Tension tests on mammalian collagen fibrils

Abstract

A brief overview of isolated collagen fibril mechanics testing is followed by presentation of the first results testing fibrils isolated from load-bearing mammalian tendons using a microelectromechanical systems platform. The in vitro modulus (326 ± 112 MPa) and fracture stress (71 ± 23 MPa) are shown to be lower than previously measured on fibrils extracted from sea cucumber dermis and tested with the same technique. Scanning electron microscope images show the fibrils can fail with a mechanism that involves circumferential rupture, whereas the core of the fibril stays at least partially intact.

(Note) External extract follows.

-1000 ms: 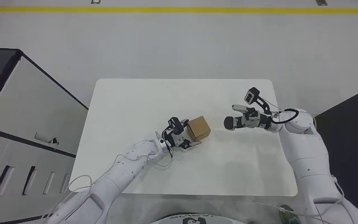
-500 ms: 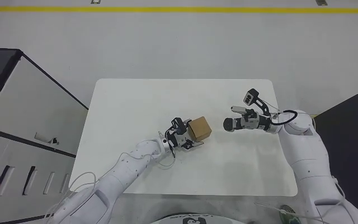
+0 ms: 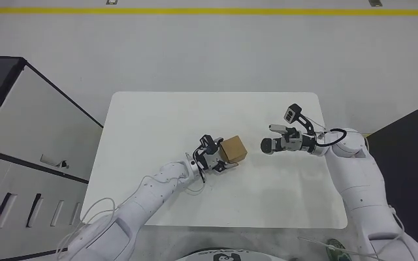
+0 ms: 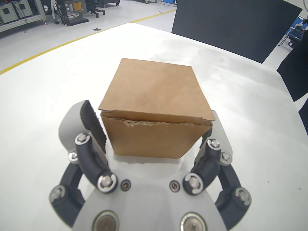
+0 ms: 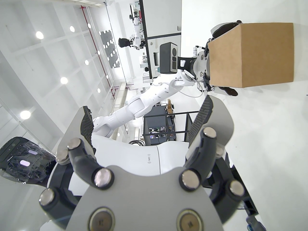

Keywords: collagen fibril; mechanics; nanoscience; nanotechnology; tendon.

Figure 1.

(a) Bright field optical microscopy image of a MEMS device for testing collagen fibrils. (b) Higher magnification optical microscopy image of the sample loading area of a MEMS device (indicated with the box in (a)), showing a single collagen fibril loaded and fixed with three micro epoxy droplets. (c) Schematic of a MEMS device. The grey part indicates the base of the device. The black parts are connected to the base. The white part (movable pad) is suspended above the base with four tether beams connected to the anchor pad. Collagen fibrils samples are loaded across the fixed pad and the strain gauge pad. Upon testing, the movable pad is pulled towards the direction indicated with the arrow labelled ‘tensile displacement’, with a needle inserted to the pinhole, applying a tensile force to the specimen. The force is reflected by the deformation of the force gauge beams. The diameter of the specimen is measured above the window on the fixed pad using SEM. Contraction of the fibril is accounted for as described previously [35]. (d) SEM image of the window region of a MEMS device (indicated by the box in (b)), showing a region of the collagen fibril in the same state of load as the gauge region prior to application of any tensile stress. (Online version in colour.)

Figure 2.

SEM images of two fibrils at the locations of tensile fracture (scale bars represent 1 µm in a,b and 200 nm in c,d). (a) In this particular fibril, tensile fracture occurs in the middle of the strain gauge region. (b) In this particular fibril, tensile fracture occurs close to the surface of the MEMS device. (c) A higher magnification image of the fibril in the box in (a). (d) A higher magnification image of the fibril in the box in (b). (e) In both fibrils, fracture occurs at angles of about 45° to the axial direction of the fibrils. (f) In both fibrils, one of the fracture edges appears to be sharp, while the other edge appears to be blunt and irregularly shaped. (Online version in colour.)

Figure 3.

(a) Stress–strain curve of a typical collagen fibril tested in this study. The stress–strain ratio at the low strain linear region (less than 12%) is 315 MPa, maximum tensile strength is 90 MPa and fracture stress is 75 MPa with associated fracture strain of 86%. Fracture toughness is 47 × 10⁶ J m⁻³. (b) Stress–strain curves for all 12 fibrils tested are shown. For reference, the particular curve in (a) is indicated with an asterisk. (Online version in colour.)